## Exercise objective
Output, exactly as written, the lines of the data below from the one containing "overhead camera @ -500" to the end.

## Supplied information
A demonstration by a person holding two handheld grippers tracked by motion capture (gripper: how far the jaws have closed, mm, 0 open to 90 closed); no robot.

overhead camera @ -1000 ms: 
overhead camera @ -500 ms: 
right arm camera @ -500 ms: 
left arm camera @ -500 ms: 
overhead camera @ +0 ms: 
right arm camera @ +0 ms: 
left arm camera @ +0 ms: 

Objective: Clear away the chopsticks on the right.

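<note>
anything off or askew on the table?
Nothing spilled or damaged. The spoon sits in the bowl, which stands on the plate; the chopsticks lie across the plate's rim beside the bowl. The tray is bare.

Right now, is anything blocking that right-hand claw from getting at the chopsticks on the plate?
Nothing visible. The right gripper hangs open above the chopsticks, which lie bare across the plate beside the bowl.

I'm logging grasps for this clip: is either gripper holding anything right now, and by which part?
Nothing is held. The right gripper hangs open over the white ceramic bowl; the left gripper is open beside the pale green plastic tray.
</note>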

## Exercise response
overhead camera @ -500 ms: 
right arm camera @ -500 ms: 
left arm camera @ -500 ms: 
overhead camera @ +0 ms: 
right arm camera @ +0 ms: 
left arm camera @ +0 ms: 

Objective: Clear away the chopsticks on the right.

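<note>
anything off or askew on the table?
Nothing spilled or damaged. The spoon sits in the bowl, which stands on the plate; the chopsticks lie across the plate's rim beside the bowl. The tray is bare.

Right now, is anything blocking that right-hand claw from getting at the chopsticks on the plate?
Nothing visible. The right gripper hangs open above the chopsticks, which lie bare across the plate beside the bowl.

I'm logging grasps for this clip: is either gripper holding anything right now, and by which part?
Nothing is held. The right gripper hangs open over the white ceramic bowl; the left gripper is open beside the pale green plastic tray.
</note>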

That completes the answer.